What the task asks: Restate, word for word, the lines from the opening line of the data through the line containing "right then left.", both included, and nothing else.

Recorded information:
•••

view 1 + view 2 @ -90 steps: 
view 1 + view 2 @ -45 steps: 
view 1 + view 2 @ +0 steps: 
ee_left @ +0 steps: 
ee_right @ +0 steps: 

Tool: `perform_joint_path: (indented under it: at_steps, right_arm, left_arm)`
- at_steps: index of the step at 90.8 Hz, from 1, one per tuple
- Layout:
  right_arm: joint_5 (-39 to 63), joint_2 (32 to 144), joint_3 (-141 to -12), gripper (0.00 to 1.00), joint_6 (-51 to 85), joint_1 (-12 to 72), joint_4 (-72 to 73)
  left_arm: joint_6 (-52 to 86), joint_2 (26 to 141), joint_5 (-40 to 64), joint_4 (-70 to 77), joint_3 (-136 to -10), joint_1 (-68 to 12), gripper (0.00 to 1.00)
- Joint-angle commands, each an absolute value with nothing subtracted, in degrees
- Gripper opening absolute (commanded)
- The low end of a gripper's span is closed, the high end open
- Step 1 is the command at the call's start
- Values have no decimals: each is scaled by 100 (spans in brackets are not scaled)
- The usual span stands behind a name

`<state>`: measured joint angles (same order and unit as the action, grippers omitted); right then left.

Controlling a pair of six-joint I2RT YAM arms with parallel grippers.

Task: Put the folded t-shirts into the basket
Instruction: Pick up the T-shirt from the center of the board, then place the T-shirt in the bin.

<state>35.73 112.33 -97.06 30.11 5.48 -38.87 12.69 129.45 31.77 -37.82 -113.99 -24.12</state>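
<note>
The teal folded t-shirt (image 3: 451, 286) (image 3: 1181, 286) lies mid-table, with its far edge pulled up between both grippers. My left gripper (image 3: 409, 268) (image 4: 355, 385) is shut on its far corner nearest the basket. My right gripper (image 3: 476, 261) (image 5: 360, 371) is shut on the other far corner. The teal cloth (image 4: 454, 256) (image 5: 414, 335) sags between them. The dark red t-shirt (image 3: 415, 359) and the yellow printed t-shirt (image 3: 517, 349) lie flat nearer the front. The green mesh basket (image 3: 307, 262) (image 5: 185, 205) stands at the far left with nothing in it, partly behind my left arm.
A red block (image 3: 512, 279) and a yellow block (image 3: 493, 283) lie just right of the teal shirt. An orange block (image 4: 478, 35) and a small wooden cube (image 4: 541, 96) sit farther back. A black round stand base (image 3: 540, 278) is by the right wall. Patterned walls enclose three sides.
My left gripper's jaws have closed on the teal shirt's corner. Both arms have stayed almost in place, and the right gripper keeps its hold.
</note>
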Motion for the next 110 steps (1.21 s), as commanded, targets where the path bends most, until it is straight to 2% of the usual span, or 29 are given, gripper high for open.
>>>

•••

Answer to this task:
view 1 + view 2 @ -90 steps: 
view 1 + view 2 @ -45 steps: 
view 1 + view 2 @ +0 steps: 
ee_left @ +0 steps: 
ee_right @ +0 steps: 

Tool: `perform_joint_path: (indented under it: at_steps, right_arm, left_arm)`
- at_steps: index of the step at 90.8 Hz, from 1, one per tuple
- Layout:
  right_arm: joint_5 (-39 to 63), joint_2 (32 to 144), joint_3 (-141 to -12), gripper (0.00 to 1.00), joint_6 (-51 to 85), joint_1 (-12 to 72), joint_4 (-72 to 73)
  left_arm: joint_6 (-52 to 86), joint_2 (26 to 141), joint_5 (-40 to 64), joint_4 (-70 to 77), joint_3 (-136 to -10), joint_1 (-68 to 12), gripper (0.00 to 1.00)
- Joint-angle commands, each an absolute value with nothing subtracted, in degrees
- Gripper opening absolute (commanded)
- The low end of a gripper's span is closed, the high end open
- Step 1 is the command at the call's start
- Values have no decimals: each is scaled by 100 (spans in brackets are not scaled)
- The usual span stands behind a name

`<state>`: measured joint angles (same order and unit as the action, grippers omitted); right then left.

Nothing remains to be answered in this exercise.